Here we are presented with something different.  Perhaps this isn't really even philosophy, but I present it here anyway because I believe it does dovetail in a way with what Nil'giccas relates to us about the plurality of time and the soul.

The idea of Nonman states of being seem to be presented as the following:

The Weal: This seems to be the "natural state" of Nonmen, before they were forgetting, weal meaning "that which is best for someone or something."  So, the Nonmen, pre-immortatlity, had found ways, seemingly through ritual and such, to keep themselves in a well-being state.  When memory failed though, as Oinaral says, the daily routines failed to keep their these practices intact (because thier meaning was lost in the past).

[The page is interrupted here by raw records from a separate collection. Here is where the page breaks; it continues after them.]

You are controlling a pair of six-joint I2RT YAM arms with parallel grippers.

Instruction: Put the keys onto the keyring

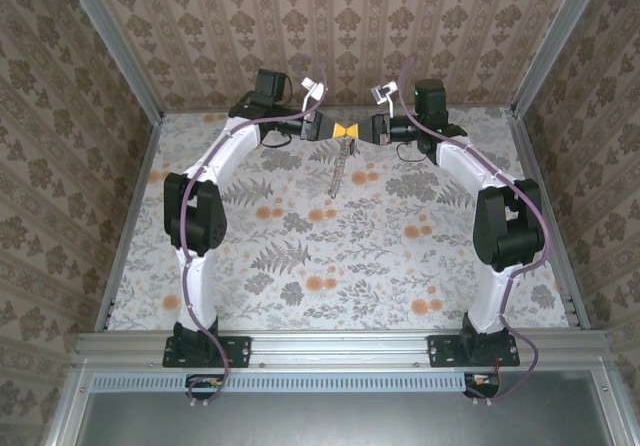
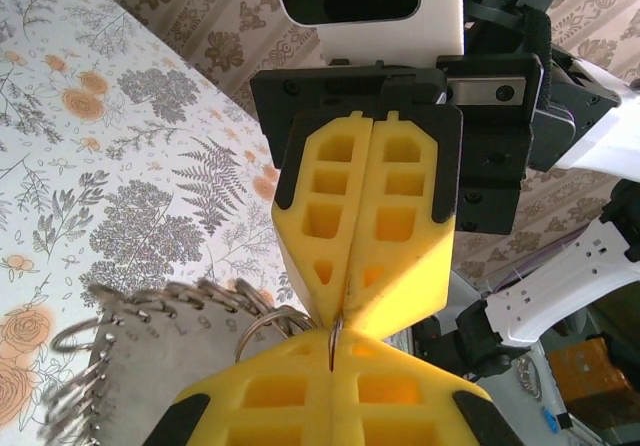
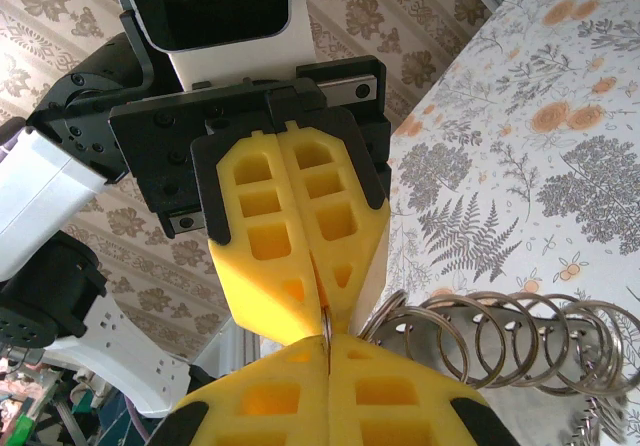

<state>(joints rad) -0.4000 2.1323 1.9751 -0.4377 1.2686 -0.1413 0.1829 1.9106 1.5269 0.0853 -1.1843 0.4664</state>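
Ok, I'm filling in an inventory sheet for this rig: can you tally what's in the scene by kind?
Robot arms: 2 (left arm, right arm)
Yellow-fingered grippers: 2 (left gripper, right gripper)
Chain of metal rings: 1, pinched between both grippers
Total: 5

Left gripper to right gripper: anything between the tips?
A thin metal ring, pinched where left gripper and right gripper meet tip to tip; both wrist views show it.

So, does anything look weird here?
Yes. The left gripper and right gripper are nose to nose, both pinching the same thin keyring. A long chain of rings trails off it at a slant.
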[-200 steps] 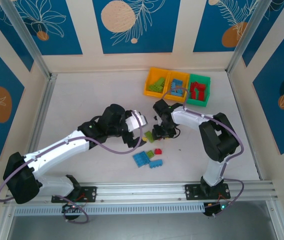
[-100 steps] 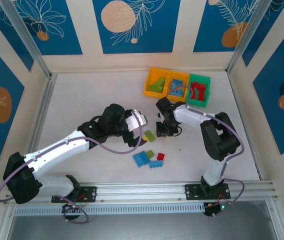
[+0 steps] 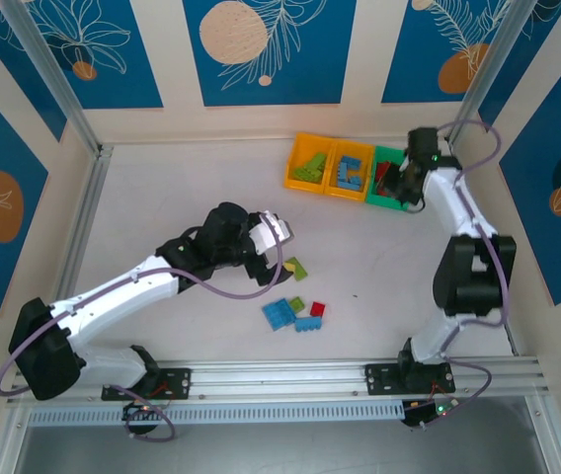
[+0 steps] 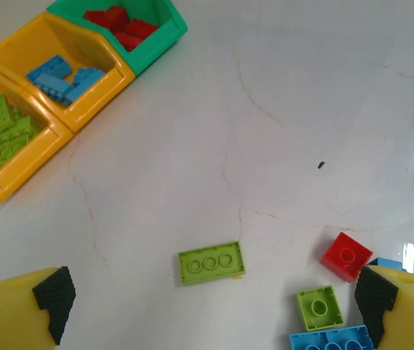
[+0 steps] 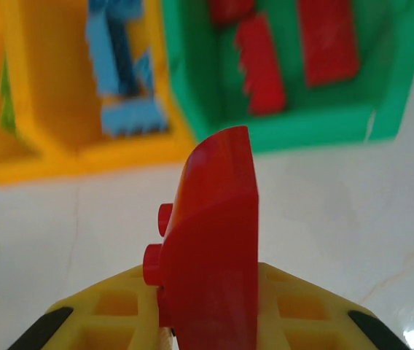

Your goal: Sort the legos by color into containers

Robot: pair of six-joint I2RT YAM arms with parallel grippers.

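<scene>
Most bricks (image 4: 55,73) lie sorted. The right gripper (image 5: 207,313) pinches a red brick (image 5: 211,233) just beside the green bin (image 5: 302,127); five loose bricks (image 4: 211,262) wait well apart from it, below the spread left gripper (image 4: 214,300)

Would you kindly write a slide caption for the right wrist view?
Right gripper holds a red brick in front of the green bin, which contains other red bricks.
</scene>
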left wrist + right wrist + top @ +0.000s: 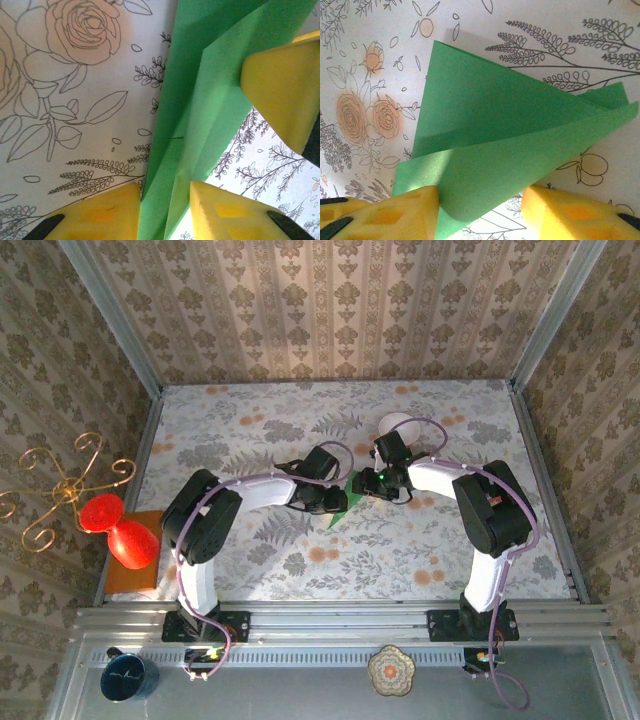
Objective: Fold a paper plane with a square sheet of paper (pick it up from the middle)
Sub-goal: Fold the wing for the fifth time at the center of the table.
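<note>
The bright-green paper [338, 508] lies folded into a pointed, creased shape at the middle of the flowered table, between the two grippers. In the left wrist view the paper [200, 100] runs up between the yellow fingers of my left gripper [165, 210]. The left finger touches it, and a sliver of table shows beside the right one. The yellow finger [280, 90] at the upper right belongs to the other arm. In the right wrist view a raised flap of the paper [510, 130] curls between the fingers of my right gripper [480, 210], with a gap at its right finger. From above, the left gripper [325, 498] and the right gripper [385, 480] face each other.
A white bowl [400, 425] sits just behind the right gripper. At the left edge, off the table, an orange board [150, 585] carries a red vase-like object [125, 530], with a gold wire stand [60, 490] beside it. A blue cup [128, 677] and a patterned dish [391, 670] rest on the near ledge.
</note>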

The Dolour: The state of having lost one's Self.  Shorn of memory, the lost past speaks to a lost future.  Everything has no meaning.  Cruelty seeps in, since there is nothing but irritation in a meaningless existance.

So, The Weal begets the Intact and the Dolour begets the Erratics.  But the question is, why does depavity seem to mend?

I think it goes back to how the soul, plural, as Nil'giccas likens it, is composed.  I had an idea that the soul must, in some way, be like a ledger, since it can tell of your sin.  So, in this way, perhaps new entries, new atrocities written into it spark a "reverse flow" where past entries come back.  Of course, these are fleeting for Nonmen, since memories are simply unable to be held for long.

Thought anyone on this crack-pottery?